How Gratitude Can Make You a Better Neighbor
How do I conclude this journey of gratitude when the end is but the mere beginning? How do I put into words the difference it makes to hold as treasures the things given from God’s hand? This week we follow the ripple begun by practicing gratitude out even further to see how it touches our neighborhoods. Because gratitude, it doesn’t touch just one life, it touches many. Live gratitude and it will pull you deeper into God’s embrace. Live gratitude and it will open wider your heart to be a better parent, child, sibling, friend, colleague, and neighbor.
We’ve been practicing how to slow, how to pause long enough to notice, to treasure as gifts the people and things before us. And I’ve felt the pressing into this, this thankfulness for the present moment, lift my gaze. I live best when I lift my gaze and look beyond me—because beyond me is where God is, and God wraps me round in embrace though I don’t always have the eyes to know it. From this vantage place of being near Him I see all better.
This month I’m re-reading Ann Voskamp’s One Thousand Gifts, and I press the pen light to mark the lines that sink deep. I read this line again and then draw my own line beneath it: “Giving thanks for one thousand things is ultimately an invitation to slow time down with weight of full attention.” Slow time. We are hard-pressed for time, and I am no exception. I can see first the things I need to get done and forget to give thanks for the ones there waiting for my full attention.
I want to be preoccupied with gratitude so I can slow time and treasure well and invite in and open more. I want to live alive in this one life I’ve been given so I can give life.

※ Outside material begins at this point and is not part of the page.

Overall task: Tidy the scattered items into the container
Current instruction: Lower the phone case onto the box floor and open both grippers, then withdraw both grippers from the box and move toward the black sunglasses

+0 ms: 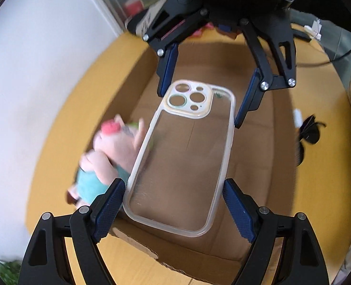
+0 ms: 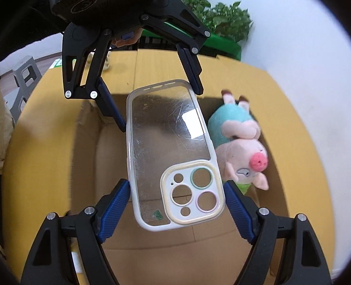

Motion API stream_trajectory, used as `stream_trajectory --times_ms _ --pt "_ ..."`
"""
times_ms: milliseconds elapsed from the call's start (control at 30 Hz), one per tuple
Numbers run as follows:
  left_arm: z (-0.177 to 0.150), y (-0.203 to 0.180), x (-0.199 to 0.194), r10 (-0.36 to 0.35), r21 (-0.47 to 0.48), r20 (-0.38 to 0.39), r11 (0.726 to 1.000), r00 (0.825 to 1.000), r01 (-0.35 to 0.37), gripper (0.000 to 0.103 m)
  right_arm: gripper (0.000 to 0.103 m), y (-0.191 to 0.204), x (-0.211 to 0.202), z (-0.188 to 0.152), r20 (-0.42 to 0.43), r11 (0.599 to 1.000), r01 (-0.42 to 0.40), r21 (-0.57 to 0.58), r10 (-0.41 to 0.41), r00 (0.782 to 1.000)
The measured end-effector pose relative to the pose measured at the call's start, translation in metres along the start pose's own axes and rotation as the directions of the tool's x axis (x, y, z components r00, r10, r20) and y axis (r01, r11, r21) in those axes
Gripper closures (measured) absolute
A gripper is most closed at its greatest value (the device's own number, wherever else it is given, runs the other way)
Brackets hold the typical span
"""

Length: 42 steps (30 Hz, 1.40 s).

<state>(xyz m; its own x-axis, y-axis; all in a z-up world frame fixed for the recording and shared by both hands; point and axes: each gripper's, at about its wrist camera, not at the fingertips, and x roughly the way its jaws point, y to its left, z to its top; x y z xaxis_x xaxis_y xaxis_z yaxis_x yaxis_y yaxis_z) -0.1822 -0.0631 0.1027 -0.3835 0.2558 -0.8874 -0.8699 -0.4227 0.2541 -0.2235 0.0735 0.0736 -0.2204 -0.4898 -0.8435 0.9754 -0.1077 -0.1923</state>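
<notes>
The left gripper [image 1: 173, 204] and right gripper [image 2: 176, 204] are both clamping opposite ends of a clear phone case [image 1: 182, 156], holding it over an open cardboard box [image 2: 87, 156]. A plush pig [image 2: 243, 147] is lying inside the box, beside the case.

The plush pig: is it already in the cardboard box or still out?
In: the plush pig lies on the cardboard box floor.

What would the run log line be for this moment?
phone case over cardboard box | left gripper and right gripper at opposite ends, jaws beside its edges | plush pig in box
</notes>
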Motion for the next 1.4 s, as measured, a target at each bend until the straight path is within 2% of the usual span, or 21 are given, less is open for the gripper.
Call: stream_trajectory --times_ms 200,500,633,800,933,1067,1133,1233,1300,1333,1400 --pt "-0.018 0.025 0.053 -0.070 -0.051 -0.070 0.997 0.995 0.066 0.015 0.023 -0.022 0.052 -0.013 0.003 0.997 -0.063 0.034 0.063 0.998" --pt "-0.031 0.032 0.107 -0.106 -0.040 -0.184 0.994 0.977 0.100 0.015 0.023 -0.034 0.112 -0.029 -0.011 0.988 -0.124 0.090 0.126 0.992" --pt "-0.034 0.030 0.120 -0.095 -0.052 -0.219 0.995 0.971 0.086 0.013 0.020 -0.032 0.126 -0.032 -0.012 0.982 -0.130 0.136 0.133 0.991" --pt "-0.034 0.029 0.121 -0.046 -0.063 -0.248 0.998 0.968 0.032 0.011 0.019 -0.034 0.127 -0.029 -0.002 0.970 -0.127 0.205 0.131 0.991" --pt "-0.034 0.021 0.107 -0.050 -0.088 -0.206 0.996 0.977 0.032 0.011 0.019 -0.031 0.114 -0.030 0.013 0.967 -0.110 0.229 0.110 0.994" --pt "-0.039 0.011 0.083 -0.006 -0.104 -0.161 0.995 0.987 -0.011 0.011 0.019 -0.027 0.081 -0.032 0.056 0.950 -0.108 0.292 0.096 0.994" --pt "-0.043 0.008 0.066 0.030 -0.151 -0.125 0.987 0.992 -0.049 0.011 0.019 -0.019 0.058 -0.031 0.064 0.944 -0.081 0.319 0.063 0.996" --pt "-0.045 -0.006 0.029 0.094 -0.231 -0.024 0.968 0.995 -0.097 0.011 0.019 0.003 0.013 -0.032 0.058 0.934 0.024 0.356 -0.048 0.997" --pt "-0.043 -0.021 0.004 0.192 -0.298 0.033 0.939 0.981 -0.174 0.008 0.019 0.022 -0.011 -0.030 0.036 0.917 0.105 0.385 -0.129 0.991" --pt "-0.041 -0.031 -0.010 0.263 -0.354 0.049 0.907 0.964 -0.229 0.007 0.019 0.023 -0.017 -0.034 0.003 0.897 0.165 0.410 -0.182 0.983" --pt "-0.038 -0.031 -0.029 0.329 -0.451 0.092 0.855 0.940 -0.255 0.004 0.019 0.036 -0.031 -0.047 -0.064 0.846 0.274 0.457 -0.276 0.959"
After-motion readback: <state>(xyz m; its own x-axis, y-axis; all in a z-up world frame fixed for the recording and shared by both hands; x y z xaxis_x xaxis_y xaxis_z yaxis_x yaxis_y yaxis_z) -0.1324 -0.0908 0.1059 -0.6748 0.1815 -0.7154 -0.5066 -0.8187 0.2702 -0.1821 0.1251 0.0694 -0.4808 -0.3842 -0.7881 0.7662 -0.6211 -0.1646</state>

Gratitude unlocks the heart to love and be loved, give and be given, see and be seen. Gratitude brings me round to open, that word I sat with for a full year, and then more—because a word of the year can change so much you don’t want to let it go with the close of a year. Gratitude unlocks the clasp and I surrender and I open. I let people in—hard for the one who has struggled to let others in close enough to see the beneath, the authentic underneath. And through the journey I discover that the things that push against my grain grow the most fruit.
“I have lived the runner,” writes Ann, “panting ahead in worry, pounding back in regrets, terrified to live in the present, because here-time asks me to do the hardest of all: just open wide and receive.” Perhaps the biggest block to missional living is living closed off. Closed eyes prevent seeing, and I can only value who I can see.
When I welcome open, doesn’t it first begin with the eyes? With the seeing? The noticing? People. How much the same we are. How our differences bring complexity that is delightful and form the grounds of a strong community. Moments. The ones I miss with my eyes closed. The ones I don’t think to create when I remain closed off.
And what is gratitude but an invitation to open my eyes to see and my heart to say “thank you”?
This week we choose to linger in the present moments with eyes open wider. We choose to take notice. We press into seeing through the lens of God’s eyes.
When we look through God’s eyes we begin to see how He delights in each and every one. How His great heart beats for and is moved by people. How deeply He treasures each one. How individually and together we demonstrate His glory. How He creates us to need each other and be better together.
I want seeing eyes. I want to live grateful and open and deeply alive—to love well and live well—to embrace the treasure in the small moments and the people I live near.
Let His presence linger
This morning I read how God’s people are “like lovely sanctuaries of [His] presence” (Psalm 84:1 TPT)! How might it change the way I live, how I give, how I open—if I really took it to heart that I am a sanctuary of God’s presence? That His presence lingers, fragrant as perfume. That anywhere with Him is a safe place, and He is with me wherever I go.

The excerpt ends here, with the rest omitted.